I remember hearing about this movie as an eight year old, and the premise alone was enough to give me the willies. A group of carefree college kids drop some acid in the late 1960's and ten years later all their hair falls out and they turn into murderous psychotics.

Then, when videos started becoming available I used to pick this one off the shelf and toy with the idea of renting it. At thirteen or so, it still looked like a promising creep session. (The moon!)

Sadly and typically, I waited until I was thirty-six freaking years old to rent it, by which point any scare factor had dribbled straight down the drain of adult irony.

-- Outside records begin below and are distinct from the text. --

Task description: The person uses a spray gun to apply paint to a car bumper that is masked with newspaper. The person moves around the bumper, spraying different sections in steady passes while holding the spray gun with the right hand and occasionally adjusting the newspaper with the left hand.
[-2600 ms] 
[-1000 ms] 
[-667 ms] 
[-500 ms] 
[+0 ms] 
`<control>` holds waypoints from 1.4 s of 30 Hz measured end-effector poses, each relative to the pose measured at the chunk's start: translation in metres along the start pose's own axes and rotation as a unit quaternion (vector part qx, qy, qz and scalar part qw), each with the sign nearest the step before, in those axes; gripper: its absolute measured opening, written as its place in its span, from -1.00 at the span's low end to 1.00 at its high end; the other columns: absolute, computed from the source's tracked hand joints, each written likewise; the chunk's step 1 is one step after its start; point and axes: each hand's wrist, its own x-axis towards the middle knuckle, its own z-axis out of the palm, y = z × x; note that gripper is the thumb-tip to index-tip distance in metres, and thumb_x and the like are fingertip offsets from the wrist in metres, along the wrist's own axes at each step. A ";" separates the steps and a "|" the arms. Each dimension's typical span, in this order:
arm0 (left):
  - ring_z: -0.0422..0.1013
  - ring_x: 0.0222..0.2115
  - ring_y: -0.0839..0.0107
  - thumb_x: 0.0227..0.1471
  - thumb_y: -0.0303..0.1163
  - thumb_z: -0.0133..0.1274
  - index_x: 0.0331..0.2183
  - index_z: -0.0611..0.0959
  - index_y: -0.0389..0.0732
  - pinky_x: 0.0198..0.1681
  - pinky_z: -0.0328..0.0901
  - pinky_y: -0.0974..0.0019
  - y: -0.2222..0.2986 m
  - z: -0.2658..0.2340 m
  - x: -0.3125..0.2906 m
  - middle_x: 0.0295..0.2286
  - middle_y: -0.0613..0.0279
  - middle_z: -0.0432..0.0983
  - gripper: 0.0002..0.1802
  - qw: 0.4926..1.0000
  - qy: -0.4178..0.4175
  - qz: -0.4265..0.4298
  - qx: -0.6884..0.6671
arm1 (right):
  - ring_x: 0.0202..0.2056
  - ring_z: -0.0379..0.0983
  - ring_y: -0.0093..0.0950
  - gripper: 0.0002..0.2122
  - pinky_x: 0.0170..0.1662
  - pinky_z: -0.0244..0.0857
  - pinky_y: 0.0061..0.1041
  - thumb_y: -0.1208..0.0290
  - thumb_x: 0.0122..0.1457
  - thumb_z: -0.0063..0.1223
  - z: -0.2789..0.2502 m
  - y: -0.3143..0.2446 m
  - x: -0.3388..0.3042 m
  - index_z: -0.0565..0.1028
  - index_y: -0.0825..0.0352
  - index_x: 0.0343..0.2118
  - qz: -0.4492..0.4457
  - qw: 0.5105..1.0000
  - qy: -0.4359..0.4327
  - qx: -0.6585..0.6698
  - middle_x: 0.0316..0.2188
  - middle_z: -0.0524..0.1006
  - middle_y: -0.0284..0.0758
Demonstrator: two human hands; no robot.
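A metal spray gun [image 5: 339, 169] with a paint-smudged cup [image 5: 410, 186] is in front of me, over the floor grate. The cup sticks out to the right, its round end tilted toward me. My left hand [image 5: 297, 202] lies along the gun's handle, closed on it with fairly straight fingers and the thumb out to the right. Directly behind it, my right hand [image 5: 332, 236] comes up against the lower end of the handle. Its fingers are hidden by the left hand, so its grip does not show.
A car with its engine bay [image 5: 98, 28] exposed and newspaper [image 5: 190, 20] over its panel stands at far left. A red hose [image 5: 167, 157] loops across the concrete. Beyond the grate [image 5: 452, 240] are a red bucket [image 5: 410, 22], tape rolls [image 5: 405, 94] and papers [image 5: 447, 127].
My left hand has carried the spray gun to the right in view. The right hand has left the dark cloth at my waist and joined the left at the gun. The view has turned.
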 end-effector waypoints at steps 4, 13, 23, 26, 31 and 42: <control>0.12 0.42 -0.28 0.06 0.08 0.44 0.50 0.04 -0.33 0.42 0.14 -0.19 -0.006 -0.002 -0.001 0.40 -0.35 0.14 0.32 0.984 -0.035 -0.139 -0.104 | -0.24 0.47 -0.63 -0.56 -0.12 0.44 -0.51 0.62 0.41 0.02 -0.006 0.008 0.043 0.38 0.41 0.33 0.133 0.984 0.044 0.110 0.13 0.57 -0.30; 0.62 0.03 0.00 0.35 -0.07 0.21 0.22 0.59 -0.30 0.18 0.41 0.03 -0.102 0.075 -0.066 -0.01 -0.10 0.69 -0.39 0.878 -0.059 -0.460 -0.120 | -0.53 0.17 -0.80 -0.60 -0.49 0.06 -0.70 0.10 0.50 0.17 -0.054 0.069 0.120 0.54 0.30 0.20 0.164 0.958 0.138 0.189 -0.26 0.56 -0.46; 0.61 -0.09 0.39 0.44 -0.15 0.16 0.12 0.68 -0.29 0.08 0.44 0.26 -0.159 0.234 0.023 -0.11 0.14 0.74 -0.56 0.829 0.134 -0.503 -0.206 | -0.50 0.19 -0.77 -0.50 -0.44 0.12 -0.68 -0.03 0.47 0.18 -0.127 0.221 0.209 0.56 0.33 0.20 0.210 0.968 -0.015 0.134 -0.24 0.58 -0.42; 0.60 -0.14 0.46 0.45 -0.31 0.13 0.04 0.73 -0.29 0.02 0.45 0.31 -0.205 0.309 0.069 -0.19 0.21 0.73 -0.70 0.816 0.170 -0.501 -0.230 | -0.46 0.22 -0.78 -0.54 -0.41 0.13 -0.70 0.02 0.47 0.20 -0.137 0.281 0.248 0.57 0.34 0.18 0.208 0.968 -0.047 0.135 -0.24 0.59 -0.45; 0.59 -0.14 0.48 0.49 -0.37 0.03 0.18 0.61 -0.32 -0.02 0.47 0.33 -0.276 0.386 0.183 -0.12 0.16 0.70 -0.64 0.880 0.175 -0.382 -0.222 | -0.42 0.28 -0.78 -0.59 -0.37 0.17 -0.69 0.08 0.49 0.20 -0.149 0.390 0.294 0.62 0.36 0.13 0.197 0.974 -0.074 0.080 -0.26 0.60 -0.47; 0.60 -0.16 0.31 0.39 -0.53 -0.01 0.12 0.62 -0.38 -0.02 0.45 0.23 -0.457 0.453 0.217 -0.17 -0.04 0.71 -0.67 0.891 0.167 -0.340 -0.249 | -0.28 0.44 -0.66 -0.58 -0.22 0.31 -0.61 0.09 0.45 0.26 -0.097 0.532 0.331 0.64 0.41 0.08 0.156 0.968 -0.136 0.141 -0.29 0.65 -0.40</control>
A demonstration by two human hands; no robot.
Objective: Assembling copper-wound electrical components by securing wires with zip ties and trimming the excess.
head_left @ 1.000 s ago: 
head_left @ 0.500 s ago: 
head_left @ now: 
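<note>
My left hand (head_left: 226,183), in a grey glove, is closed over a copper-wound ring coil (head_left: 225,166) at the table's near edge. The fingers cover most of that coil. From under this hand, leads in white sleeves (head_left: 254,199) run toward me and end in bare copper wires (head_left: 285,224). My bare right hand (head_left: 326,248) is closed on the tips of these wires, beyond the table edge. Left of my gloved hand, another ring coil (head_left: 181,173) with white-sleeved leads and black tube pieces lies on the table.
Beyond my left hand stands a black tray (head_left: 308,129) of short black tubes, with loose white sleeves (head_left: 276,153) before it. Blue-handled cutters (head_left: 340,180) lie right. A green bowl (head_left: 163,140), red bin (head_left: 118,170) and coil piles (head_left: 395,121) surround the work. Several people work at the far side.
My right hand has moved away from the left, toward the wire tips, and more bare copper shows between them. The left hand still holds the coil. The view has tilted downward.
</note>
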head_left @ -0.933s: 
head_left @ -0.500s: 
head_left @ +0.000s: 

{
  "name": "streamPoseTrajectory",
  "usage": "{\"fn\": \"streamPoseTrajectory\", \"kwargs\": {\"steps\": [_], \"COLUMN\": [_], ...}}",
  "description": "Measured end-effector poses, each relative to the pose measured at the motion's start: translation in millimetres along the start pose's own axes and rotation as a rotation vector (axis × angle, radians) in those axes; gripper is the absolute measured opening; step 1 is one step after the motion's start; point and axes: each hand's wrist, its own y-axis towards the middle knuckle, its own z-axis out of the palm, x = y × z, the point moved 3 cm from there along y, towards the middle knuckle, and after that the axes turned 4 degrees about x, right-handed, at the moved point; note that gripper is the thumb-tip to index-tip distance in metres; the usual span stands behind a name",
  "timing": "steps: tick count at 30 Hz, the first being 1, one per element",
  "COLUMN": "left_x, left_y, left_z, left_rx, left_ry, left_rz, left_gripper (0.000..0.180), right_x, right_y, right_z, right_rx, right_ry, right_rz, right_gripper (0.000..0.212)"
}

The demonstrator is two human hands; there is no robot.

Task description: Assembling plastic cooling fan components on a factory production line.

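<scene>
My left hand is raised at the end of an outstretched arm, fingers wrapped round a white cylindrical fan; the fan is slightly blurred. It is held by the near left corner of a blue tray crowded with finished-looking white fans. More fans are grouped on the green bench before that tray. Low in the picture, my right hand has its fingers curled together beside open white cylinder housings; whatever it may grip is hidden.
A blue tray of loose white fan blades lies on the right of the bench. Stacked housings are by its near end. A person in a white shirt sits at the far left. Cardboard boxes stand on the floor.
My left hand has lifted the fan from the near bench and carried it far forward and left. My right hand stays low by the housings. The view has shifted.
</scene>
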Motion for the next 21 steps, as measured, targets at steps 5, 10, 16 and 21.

And the fact that I have a newborn, who makes everyday seem like an acid trip.

"Blue Sunshine", is good/bad, but it ain't evil, as the song goes. I'm not sure if it's deserving of it's cult status--if it has one, it does always seem to be filed under "cult"--but it's a fair cautionary romp. Not quite as ludicrous as "Reefer Madness" in the drug scare stakes, almost, though.

Zalman King plays the protagonist Jerry. He was in the wrong place at the wrong time when one of his old classmates flips his lid on the titular acid at a party and shoves a bunch of gabbing feathered hair girls into the fireplace. (The moment which is described on the video case as "too horrible for description". It really isn't. Frankly, it livened up the party a bit). After clobbering the lysergicaly driven maniac, Jerry has to go on the lam as everyone thinks he did it.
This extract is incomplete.